Return each line of the entries that mentions the word "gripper".

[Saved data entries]
________
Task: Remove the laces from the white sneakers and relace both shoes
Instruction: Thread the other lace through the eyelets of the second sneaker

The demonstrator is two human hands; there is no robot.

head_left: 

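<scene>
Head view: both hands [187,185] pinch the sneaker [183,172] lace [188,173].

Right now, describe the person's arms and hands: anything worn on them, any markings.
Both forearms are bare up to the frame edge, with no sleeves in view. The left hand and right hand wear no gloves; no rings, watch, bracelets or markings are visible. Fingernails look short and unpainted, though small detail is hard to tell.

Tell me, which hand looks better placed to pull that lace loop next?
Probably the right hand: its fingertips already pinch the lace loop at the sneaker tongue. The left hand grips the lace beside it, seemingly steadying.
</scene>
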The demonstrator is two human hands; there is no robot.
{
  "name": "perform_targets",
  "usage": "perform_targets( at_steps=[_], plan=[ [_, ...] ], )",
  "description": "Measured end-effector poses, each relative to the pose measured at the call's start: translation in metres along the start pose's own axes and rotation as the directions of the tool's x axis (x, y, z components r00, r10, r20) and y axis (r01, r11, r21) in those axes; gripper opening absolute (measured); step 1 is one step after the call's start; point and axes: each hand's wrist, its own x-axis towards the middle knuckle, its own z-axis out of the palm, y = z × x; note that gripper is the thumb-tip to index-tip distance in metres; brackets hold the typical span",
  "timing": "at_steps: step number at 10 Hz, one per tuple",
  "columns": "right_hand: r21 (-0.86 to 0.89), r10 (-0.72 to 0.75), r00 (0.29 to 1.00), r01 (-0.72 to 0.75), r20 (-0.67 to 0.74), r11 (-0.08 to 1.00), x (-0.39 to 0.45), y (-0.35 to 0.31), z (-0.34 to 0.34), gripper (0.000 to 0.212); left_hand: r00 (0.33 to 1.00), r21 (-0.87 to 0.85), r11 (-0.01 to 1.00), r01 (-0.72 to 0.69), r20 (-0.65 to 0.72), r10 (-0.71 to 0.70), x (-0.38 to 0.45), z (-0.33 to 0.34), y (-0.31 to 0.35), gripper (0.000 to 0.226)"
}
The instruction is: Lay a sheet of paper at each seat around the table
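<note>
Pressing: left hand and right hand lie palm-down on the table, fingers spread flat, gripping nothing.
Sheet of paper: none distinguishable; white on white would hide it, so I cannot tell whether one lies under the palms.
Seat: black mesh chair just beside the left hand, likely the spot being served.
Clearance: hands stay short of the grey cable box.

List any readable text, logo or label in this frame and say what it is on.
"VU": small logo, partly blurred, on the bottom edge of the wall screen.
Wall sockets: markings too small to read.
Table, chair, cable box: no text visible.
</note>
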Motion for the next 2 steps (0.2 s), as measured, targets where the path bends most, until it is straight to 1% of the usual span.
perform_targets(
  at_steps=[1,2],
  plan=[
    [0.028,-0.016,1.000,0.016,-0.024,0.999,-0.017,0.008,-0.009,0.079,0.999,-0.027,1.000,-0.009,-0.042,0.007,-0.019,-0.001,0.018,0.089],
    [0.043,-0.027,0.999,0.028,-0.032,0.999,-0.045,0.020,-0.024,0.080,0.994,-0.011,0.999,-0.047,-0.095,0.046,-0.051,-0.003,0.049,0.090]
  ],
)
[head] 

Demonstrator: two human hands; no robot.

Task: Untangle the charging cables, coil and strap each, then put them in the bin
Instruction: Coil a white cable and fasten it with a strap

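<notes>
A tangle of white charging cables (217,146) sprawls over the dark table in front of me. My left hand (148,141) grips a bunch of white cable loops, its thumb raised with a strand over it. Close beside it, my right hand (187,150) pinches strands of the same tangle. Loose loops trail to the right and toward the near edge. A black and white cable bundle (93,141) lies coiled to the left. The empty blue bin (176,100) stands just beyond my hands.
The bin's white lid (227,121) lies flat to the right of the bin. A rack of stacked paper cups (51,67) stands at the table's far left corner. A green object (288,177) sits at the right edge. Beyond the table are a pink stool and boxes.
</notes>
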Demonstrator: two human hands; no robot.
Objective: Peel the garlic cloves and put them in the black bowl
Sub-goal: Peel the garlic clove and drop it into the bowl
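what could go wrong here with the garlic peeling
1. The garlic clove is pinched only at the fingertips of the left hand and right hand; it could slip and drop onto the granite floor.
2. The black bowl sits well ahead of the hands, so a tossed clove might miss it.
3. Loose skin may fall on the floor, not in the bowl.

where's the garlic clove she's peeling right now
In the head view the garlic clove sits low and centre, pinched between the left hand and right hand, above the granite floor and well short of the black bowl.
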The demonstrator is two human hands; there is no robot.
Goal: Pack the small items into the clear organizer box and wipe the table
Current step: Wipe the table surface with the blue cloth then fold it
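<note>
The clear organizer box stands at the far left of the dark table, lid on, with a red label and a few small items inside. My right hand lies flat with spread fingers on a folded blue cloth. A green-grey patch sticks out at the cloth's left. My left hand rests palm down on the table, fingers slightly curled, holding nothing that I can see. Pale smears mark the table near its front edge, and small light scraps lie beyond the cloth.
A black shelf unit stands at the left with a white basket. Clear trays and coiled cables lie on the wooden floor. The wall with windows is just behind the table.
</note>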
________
> [Expected output]
  "description": "Measured end-effector poses, each relative to the pose measured at the call's start: translation in metres along the start pose's own axes and rotation as the directions of the tool's x axis (x, y, z components r00, r10, r20) and y axis (r01, r11, r21) in those axes; gripper opening absolute (measured); step 1 is one step after the call's start; point and axes: each hand's wrist, its own x-axis towards the middle knuckle, its own z-axis out of the palm, y = z × x; note that gripper is the thumb-tip to index-tip distance in metres; brackets hold the typical span",
  "columns": "right_hand: r21 (-0.86 to 0.89), r10 (-0.72 to 0.75), r00 (0.29 to 1.00), r01 (-0.72 to 0.75), r20 (-0.67 to 0.74), r11 (-0.08 to 1.00), x (-0.39 to 0.45), y (-0.35 to 0.31), z (-0.34 to 0.34), gripper (0.000 to 0.212); left_hand: r00 (0.33 to 1.00), r21 (-0.87 to 0.85), r11 (-0.01 to 1.00), r01 (-0.72 to 0.69), r20 (-0.65 to 0.72), r10 (-0.71 to 0.70), x (-0.38 to 0.45), z (-0.33 to 0.34), y (-0.31 to 0.35), gripper (0.000 to 0.226)"

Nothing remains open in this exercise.